Vivemos, atualmente, uma “perversão distópica do sonho moderno de movimento livre através do espaço cosmopolita”, como afirmara Hal Foster. As fotografias de Thales Leite, seus véus, evidenciam movimentos livres. Por uma via, percebemos a utópica construção, vontade futurista. Por outra, a nostalgia pela linha orgânica da natureza, o desmanche para enxergarmos a paisagem, como queriam os vãos modernistas, os prédios suspensos em pilotis. Ainda assim, como no sudário ou no véu de Verônica, a foto é testemunha dos fatos, ancestre da representação e, por isso, não precisamos de montanhas, apenas de rastros associativos.

O artista espera, atento, a mudança dos traços, a vontade dos ventos, para desmanchar as certezas e mergulhar a urbes em quimera.

Thales Leite observa imagens com alto grau de composição. Equilibra linhas, atenta para o arranjo cromático, percebe desagregações e escorridos, pontua assuntos, narrativas em formas. A sedução da fotografia exerce seu lugar. Porém, sem se prender a arranjos específicos, o trabalho do fotógrafo ancora-se em credos distintos, muitas vezes contraditórios. Ora a pesquisa se faz mais estrutural, geométrica, ora aceita abstrações expressivas. Se pensássemos em pintura, teríamos a junção impossível, para os dogmas da arte, do construtivismo com o expressionismo abstrato.

Percebemos claramente esta contradição, que aqui podemos chamar de ambivalência, nas séries de imagens da festa de São Jorge e nas citadas pesquisas sobre os prédios em reforma. Na celebração religiosa, o inusitado das pétalas de flores lançadas ao ar, da parafina escorrida das velas vermelhas, do fogo explodem as imagens, não aceitam contornos tão bem definidos. Quebram-se assim, duas grades modernistas: abstração e opacidade. Falando em fotografia, Rosalind Krauss afirmou que retornamos ao fotográfico após o esgotamento do modernismo, “da linguagem abstrata” como intermediária de nossa relação com o mundo. A imagem religiosa da fotografia de Thales Leite pretende a congregação destas duas heranças, o olhar sobre formas e cores quase pendendo a abstrações e a realidade fotográfica, o mundo em que vivemos.

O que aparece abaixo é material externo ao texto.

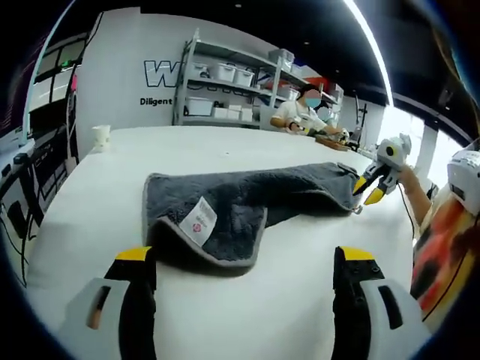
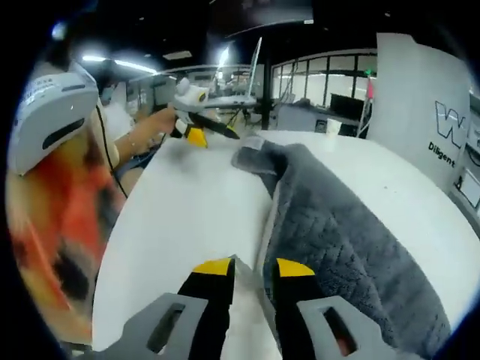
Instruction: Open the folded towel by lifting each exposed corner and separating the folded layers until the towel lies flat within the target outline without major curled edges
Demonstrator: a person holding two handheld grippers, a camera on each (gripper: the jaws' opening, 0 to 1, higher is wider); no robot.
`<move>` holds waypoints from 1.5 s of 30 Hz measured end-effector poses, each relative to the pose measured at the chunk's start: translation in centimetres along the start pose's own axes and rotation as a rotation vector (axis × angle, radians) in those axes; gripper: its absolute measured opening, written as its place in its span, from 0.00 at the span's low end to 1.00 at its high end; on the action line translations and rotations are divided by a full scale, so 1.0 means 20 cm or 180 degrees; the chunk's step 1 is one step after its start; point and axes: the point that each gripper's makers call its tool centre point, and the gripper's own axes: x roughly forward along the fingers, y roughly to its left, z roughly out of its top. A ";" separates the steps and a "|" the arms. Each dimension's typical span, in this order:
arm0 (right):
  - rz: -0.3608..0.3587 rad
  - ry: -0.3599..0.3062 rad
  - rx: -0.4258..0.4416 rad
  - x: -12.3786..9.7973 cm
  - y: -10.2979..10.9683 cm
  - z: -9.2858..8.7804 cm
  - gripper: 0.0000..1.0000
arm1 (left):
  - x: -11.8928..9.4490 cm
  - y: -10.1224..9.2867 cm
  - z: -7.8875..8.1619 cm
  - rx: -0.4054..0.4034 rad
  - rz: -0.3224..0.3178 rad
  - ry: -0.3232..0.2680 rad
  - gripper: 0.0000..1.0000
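Room: behind your white table (image 1: 225,150) you have a white wall with dark lettering, metal shelving (image 1: 232,82) loaded with white bins, and a seated person (image 1: 300,112) at the far end; a white cup (image 1: 100,138) stands near the table's far left corner.

Left jaws: your left gripper (image 1: 244,259) has its yellow-tipped jaws spread wide apart, holding nothing, hovering over bare table just short of the towel's near edge.

Right jaws: your right gripper (image 2: 253,268) has its jaws drawn close together on the towel's light grey hem, which runs up between the two yellow tips; the same gripper appears at the towel's far right corner in the left gripper view (image 1: 373,186).

Towel position: your grey towel (image 1: 247,206) lies across the middle of the table, stretched from the left gripper's side out to the right gripper.

Towel look: dark grey, nubby and quilted in texture, with a paler grey bound edge all round.

Towel folds: it is doubled over, with an upper layer lying on a lower one; the near corner hangs in a rounded flap toward the left jaws, and the surface is rumpled with soft ridges.

Label: a white tag (image 1: 198,220) with a small red mark sits on the near flap.

Right end: in the right gripper view the towel (image 2: 345,225) humps up and its far corner curls.
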 end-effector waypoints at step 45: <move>-0.0748 -0.0358 0.0726 -0.23 -0.11 -0.08 0.99 | 0.18 0.06 -0.06 -0.0597 0.0113 0.0053 0.30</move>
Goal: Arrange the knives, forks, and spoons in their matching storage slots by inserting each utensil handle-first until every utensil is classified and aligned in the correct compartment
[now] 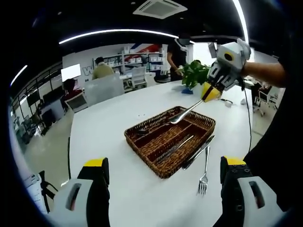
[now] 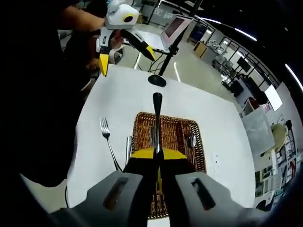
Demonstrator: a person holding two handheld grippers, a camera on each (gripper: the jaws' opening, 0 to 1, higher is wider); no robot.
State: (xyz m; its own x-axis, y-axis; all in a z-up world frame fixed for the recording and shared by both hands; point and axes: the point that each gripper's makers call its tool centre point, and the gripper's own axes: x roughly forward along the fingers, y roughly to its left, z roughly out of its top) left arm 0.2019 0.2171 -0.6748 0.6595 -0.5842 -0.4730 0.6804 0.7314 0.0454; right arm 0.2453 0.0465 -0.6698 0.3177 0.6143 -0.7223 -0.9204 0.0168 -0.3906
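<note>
Item: spoon [image 2: 157, 118], clamped in my right hand-held gripper [image 2: 157, 158], jaws pressed tight on it near the bowl end. Its long axis runs straight ahead toward 12 o'clock in the right gripper view, handle tip leading, so it is set handle-first. In the left gripper view the same spoon [image 1: 185, 112] slants down from the right hand-held gripper [image 1: 211, 92] at 1 o'clock, its free end over the far compartments.

Item: wicker cutlery tray [image 1: 144, 142], on the white desk [image 1: 109, 127], directly beneath the spoon. Long dividers lie parallel to the spoon's axis, as I judge it; little turning seems needed, mainly lowering. Some cutlery already lies in the slots; which kind I cannot tell.

Item: fork [image 1: 204, 176] and table knife [image 1: 198, 152], loose on the desk just beside the tray, at 5 o'clock.

Item: my left hand-held gripper [image 1: 163, 177], jaws wide apart, holding nothing, nearer the fork.
</note>
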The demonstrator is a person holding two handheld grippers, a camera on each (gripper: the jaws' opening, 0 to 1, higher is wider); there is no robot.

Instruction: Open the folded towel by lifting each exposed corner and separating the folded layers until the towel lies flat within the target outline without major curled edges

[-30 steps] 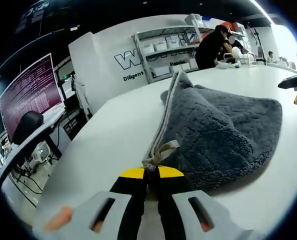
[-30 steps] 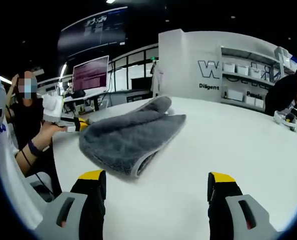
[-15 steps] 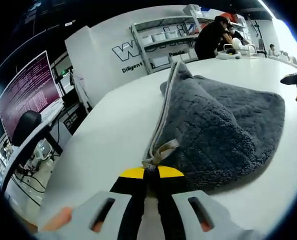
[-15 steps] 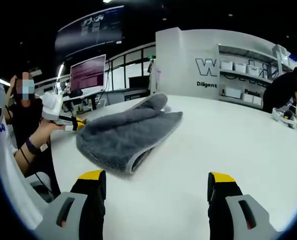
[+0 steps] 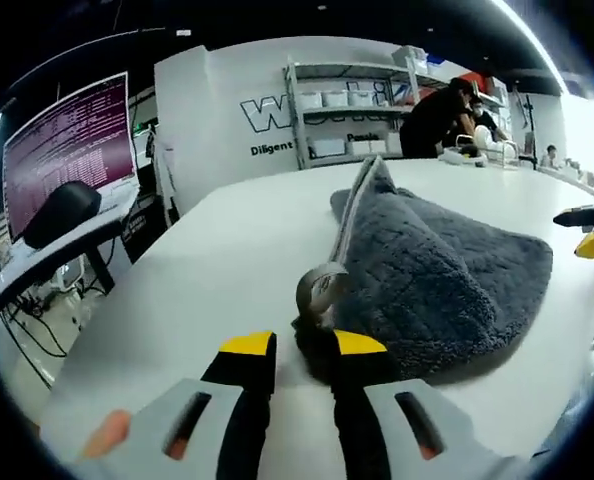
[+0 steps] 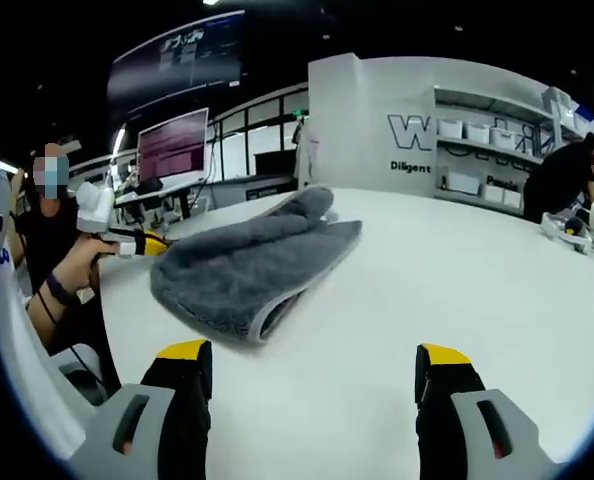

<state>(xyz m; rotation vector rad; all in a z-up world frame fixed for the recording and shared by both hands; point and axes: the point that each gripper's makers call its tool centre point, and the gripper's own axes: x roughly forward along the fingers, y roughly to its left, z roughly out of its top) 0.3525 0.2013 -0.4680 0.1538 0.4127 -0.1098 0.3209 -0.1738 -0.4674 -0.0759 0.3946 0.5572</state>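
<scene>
Left gripper (image 5: 304, 345) slightly parted at grey towel (image 5: 432, 275) corner loop (image 5: 320, 287); right gripper (image 6: 313, 365) wide apart, empty.
Towel lies folded on white table (image 6: 457, 290), just ahead of left jaws; loop could slip out, dropping the corner.

The folded grey terry towel (image 5: 447, 270) lies on the white counter (image 5: 227, 250), just ahead of the left jaws, well ahead of the right jaws.
</scene>
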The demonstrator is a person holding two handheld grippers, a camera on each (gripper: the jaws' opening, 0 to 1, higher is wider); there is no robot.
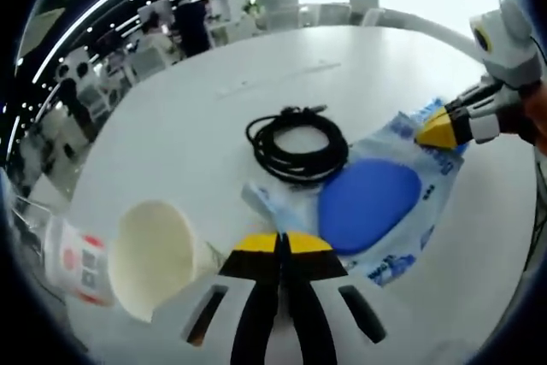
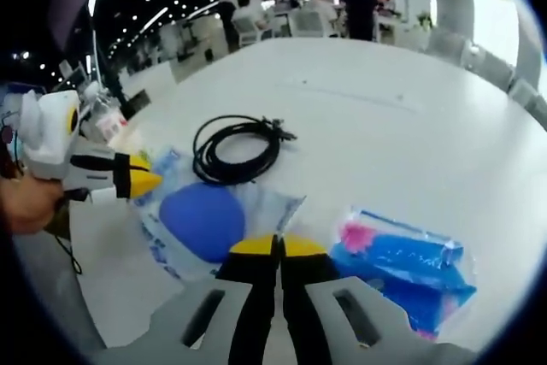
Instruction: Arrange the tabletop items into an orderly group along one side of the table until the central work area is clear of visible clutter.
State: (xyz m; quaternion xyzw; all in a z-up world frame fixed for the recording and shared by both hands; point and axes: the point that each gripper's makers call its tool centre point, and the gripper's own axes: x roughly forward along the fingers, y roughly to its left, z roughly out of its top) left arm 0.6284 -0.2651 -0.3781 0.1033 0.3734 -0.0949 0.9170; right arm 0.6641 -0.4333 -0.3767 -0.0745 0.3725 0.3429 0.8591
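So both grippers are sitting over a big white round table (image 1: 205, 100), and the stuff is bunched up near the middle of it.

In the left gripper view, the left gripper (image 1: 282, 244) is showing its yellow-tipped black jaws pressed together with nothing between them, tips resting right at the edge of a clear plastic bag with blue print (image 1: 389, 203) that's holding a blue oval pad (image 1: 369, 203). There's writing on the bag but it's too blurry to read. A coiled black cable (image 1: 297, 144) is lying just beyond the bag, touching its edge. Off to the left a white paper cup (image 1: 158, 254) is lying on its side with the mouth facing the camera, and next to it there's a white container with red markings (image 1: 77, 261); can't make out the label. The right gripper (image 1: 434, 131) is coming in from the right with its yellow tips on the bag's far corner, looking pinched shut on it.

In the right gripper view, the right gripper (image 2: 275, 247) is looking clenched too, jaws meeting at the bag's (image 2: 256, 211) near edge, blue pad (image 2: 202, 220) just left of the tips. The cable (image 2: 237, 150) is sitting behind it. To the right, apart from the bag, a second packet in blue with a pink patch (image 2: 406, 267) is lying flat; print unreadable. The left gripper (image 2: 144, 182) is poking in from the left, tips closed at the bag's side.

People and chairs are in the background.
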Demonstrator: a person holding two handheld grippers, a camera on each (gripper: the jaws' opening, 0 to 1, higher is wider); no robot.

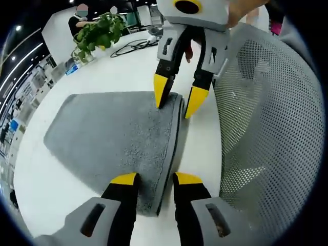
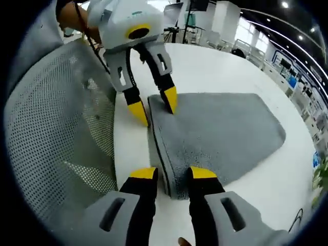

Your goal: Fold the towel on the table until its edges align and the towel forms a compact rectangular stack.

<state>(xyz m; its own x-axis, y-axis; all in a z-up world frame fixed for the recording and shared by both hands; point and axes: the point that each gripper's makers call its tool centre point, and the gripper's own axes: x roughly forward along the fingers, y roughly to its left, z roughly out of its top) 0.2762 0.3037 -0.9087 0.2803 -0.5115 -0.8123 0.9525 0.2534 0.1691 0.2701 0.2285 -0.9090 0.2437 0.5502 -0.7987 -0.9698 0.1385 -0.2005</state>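
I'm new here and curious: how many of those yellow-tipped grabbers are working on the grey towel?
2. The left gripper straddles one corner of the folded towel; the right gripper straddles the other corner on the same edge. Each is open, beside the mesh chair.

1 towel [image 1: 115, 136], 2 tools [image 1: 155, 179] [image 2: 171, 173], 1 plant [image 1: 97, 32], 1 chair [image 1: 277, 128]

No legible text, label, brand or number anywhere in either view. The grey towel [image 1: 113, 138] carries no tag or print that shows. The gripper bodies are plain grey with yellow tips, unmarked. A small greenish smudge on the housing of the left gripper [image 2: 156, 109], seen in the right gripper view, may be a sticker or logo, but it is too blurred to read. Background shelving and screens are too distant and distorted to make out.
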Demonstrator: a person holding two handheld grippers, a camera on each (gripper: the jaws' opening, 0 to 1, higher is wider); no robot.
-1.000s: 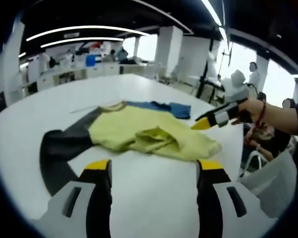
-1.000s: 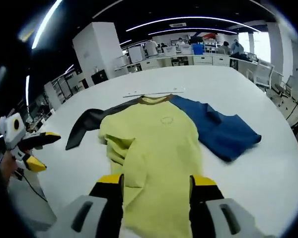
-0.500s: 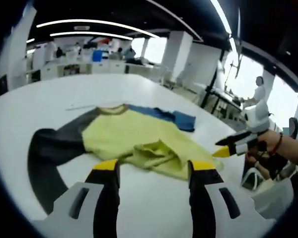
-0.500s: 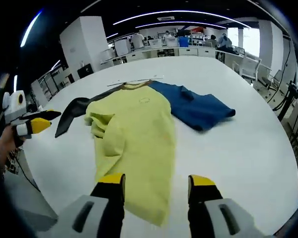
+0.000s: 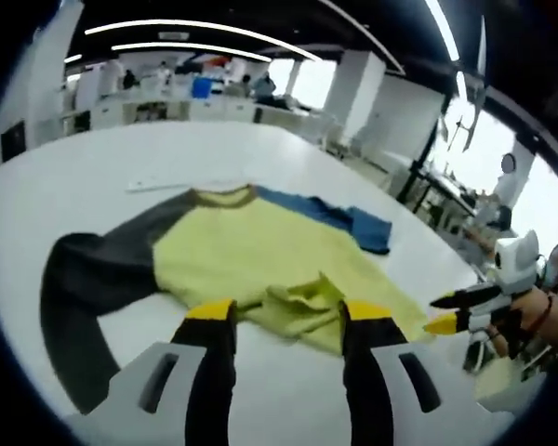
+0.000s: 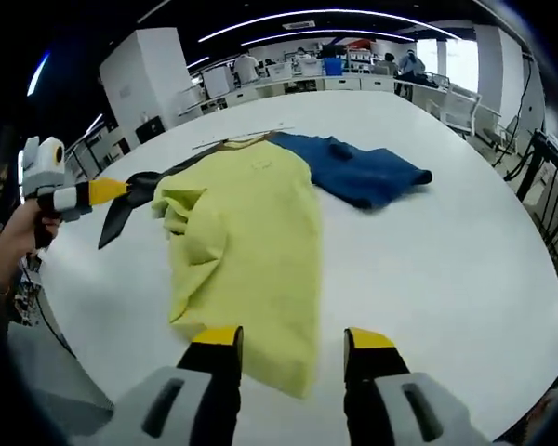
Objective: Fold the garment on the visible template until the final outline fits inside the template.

Em outra série, tal ambivalência se torna mais evidente. O artista, em pesquisa na Amazônia, encontrara os restos de um acampamento. Pelo aspecto, explica ele, um grupo de nômades saíra um pouco antes do clique fotográfico. Vemos roupas penduradas nas estruturas de madeira, utensílios, máquinas. O limo presente em alguns vestígios denuncia que ali seria um lugar usado em diversas ocasiões para construção de barracas improvisadas. Estamos, como já declara qualquer imagem fotográfica, diante das pegadas, dos indícios de um grupo de exploradores ilegais. O acampamento servia para retirada de madeira da floresta, com bancadas e máquinas para processamento, facilitando o transporte.

O lugar da imagem fotográfica, então, serve-nos de exemplo para percebermos as ampliadas possibilidades de registros indiciais. Para além dos indícios, a narrativa também pode ativar abstrações, formas que serão lidas como opacidades, como linguagem. Mas, um olhar atento estará sempre capacitado a desvendar camadas de significado.

A fotografia de Thales Leite se constrói sobre dualidades.

nota

1
Véus. Exposição de fotografias de Thales Leite. Centro Cultural Justiça Federal, Avenida Rio Branco 241 Cinelândia, Rio de Janeiro. De 28 de abril a 29 de maio de 2011.

sobre o autor

Marcelo Campos é curador da exposição Véus, de fotografias de Thales Leite.